Technology today is changing too fast to follow. With it seeming like like Apple releases a new iPod every week, and other companies releasing electronics that look the same as the old ones, but touting them as bigger and better than the last, it can be hard to keep up. But, worry not, I have tested the products and verified that there is a difference between the old and the new, so that you don’t waist you money on something you already have.
The iPod Nano is already on its fifth generation (I still remember pleading with Nicole in my World Geo class to let me test the new “shake to shuffle” feature on her fourth gen’ less than a year ago in). The fifth gen’ iPod Nano, along with minor revisions to the iPod classic’s, and the iPod Shuffle’s third and sixth generations respectively, came out September 9 with TV spots boasting of the newest feature to iPods: video capture. I’m sorry to break the news to you Nicole, but capturing video is a lot better than making a moron out of yourself hammering your iPod into the air to change the song. But if you really do enjoy doing that, the fifth gen’ won’t rain on your parade. Yes, the newest iPod though probably only for another week, looking at the rate Apple is popping them out has it all.

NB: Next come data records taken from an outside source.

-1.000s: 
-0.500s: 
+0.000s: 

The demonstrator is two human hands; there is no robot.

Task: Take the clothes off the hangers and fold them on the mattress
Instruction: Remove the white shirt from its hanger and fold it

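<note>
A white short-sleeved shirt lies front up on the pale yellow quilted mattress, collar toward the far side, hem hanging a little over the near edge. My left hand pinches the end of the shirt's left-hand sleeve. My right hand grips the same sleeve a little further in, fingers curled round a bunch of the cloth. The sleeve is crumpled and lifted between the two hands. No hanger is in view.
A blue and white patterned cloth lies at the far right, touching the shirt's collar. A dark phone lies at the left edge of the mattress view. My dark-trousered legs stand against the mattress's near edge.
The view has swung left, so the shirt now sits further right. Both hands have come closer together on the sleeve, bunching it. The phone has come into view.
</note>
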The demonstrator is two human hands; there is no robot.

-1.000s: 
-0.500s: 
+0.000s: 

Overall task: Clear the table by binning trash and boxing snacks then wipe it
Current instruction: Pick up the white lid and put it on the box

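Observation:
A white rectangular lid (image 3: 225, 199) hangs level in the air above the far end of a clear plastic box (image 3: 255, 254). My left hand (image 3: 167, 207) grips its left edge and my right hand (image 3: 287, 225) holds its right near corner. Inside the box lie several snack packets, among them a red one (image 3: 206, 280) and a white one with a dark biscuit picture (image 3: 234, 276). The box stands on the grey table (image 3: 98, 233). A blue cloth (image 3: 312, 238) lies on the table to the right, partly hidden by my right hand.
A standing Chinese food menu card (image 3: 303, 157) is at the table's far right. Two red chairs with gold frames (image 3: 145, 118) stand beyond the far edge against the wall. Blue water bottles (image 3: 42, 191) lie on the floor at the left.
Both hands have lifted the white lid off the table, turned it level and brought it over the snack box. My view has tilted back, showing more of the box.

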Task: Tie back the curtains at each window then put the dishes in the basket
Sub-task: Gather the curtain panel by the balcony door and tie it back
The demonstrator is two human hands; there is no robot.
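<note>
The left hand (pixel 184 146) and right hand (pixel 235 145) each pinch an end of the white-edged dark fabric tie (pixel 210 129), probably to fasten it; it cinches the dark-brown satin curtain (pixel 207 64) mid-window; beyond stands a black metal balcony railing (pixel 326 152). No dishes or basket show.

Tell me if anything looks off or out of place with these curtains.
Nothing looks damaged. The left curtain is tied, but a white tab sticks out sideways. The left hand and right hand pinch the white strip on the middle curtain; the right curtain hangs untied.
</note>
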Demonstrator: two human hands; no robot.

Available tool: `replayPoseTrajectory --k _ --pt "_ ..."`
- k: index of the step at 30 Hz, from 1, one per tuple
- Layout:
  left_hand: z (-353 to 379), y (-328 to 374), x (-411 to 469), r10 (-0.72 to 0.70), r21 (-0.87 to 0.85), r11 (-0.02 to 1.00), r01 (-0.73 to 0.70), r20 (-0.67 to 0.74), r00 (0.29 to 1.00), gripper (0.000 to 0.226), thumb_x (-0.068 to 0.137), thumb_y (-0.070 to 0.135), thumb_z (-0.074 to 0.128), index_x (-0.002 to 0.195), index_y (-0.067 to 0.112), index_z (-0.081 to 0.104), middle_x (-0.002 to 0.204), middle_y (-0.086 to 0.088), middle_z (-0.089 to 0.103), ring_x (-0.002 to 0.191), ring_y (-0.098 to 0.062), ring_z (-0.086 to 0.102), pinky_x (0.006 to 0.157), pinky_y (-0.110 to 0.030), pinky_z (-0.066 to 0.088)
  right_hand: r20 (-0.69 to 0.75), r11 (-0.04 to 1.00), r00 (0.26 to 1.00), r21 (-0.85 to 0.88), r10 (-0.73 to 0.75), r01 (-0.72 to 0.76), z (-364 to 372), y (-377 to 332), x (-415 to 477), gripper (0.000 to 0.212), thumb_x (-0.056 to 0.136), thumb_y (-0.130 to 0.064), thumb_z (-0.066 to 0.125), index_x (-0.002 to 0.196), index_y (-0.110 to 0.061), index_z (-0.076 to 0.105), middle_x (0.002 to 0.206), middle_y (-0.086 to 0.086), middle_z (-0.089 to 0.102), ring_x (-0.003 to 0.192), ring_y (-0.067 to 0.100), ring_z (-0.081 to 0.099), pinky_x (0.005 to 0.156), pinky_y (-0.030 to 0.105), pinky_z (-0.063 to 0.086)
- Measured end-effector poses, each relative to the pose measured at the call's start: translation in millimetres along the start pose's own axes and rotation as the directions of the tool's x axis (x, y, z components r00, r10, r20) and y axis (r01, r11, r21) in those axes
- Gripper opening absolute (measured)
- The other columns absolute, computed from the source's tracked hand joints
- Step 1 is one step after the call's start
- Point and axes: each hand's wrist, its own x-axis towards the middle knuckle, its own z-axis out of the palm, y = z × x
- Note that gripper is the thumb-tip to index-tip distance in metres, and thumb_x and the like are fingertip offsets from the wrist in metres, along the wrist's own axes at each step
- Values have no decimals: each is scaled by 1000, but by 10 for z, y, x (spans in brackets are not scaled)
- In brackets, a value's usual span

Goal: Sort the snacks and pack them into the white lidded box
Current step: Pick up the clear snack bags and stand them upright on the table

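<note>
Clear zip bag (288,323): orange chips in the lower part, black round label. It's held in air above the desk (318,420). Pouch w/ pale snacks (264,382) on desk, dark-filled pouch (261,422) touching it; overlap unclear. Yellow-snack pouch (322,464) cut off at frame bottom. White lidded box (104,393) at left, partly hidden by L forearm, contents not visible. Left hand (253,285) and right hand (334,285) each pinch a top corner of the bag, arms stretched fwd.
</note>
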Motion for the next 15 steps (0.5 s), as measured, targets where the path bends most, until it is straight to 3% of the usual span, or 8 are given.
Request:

The Nano was only preempted by the iPhone 3GS which was released over the summer as the first iPod to provide video capture. The video is no where close to high-def, but it should be just fine for recoding and posting you and your friends’ “Party in the USA” dance-off on Youtube or Facebook… in fact, I’m glad those won’t be in HD.
It makes sense why Apple would pick the Nano to be the first iPod after the iPhone to capture video, seeing as it is the most popular one. However, the largest Nano is only 16 gigabytes. This size might suffice for some, but for others, like me, who enjoy having all 5,059 songs as well as favorite TV shows and movies synched you’re your iPod. All that to make sure your iPod is prepared for any mood you may be in… if your like that, you probably won’t be able to store too many “self-captured vids.’”
So, while the video-capture may come in handy, I’m going to hold out for the next iPod Classic which will surely include some type of video capture.
Back in August, Bose released their latest noice-cancelling headphones, the QuietComfort 15s. The new headphones are a replacement for their QC2s which have been discontinued with the release of the QC15s.
I had the pleasure of trying out these bad boys at the Bose outlet located in San Marco, Texas. While my mom was paroozing the likes of Coach and Kate Spade on a hunt for a new purse, I stood in place, in front of the counter that flaunted the newest addition to the Bose line.
The experience felt awkward, because, for most of the time I was the store’s only patron. As all three employees stood beside each-other and looked on from four feet away, I slipped the headphones’ oblong cups over my ears. Immediately, the mumble of the music emitting from the stereos, as well as the pitter-patter of the rain outside was silenced (this was even before I had activated the noise cancellation). After sliding the noise cancelling switch to on, I felt as though I was in the deep-end of a pool; there was slight pressure on my ears coupled with a complete silence from the surrounding noise, something that I had never enjoyed with QC2s.
While the two pairs look virtually identical, the QC2s and the QC15s have some noticeable differences in sound. When I pressed play on the counter and the U2 song began to stream through my ears there was less of a strain (not that the QC2s had much of one) on my ears than I have experienced with the QC2s. It appears that Bose has reduced the bass that had been present in their audio headphones as well as the QC2s making much more of a tonally balanced sound. One warning though, the headphones do create a slight pressure and for some this might be quite an annoyance, but Bose does allow a 30-day home trial in which you can return they headphones if you can’t stand the pressure.
The QC15s run on a single AAA battery with a battery life of around 35 hours. The cups swivel to fit and fit into a stylish carrying case, this feature should not be taken for granted, because I can’t count how many lower end headphones after stuffing them into my backpack. All these features come at the steep price of $299.95 and they are only worth it for the frequent traveler who needs to silence the roar of a jet engine or maybe for the babysitter who needs to drown out the screams of younger siblings.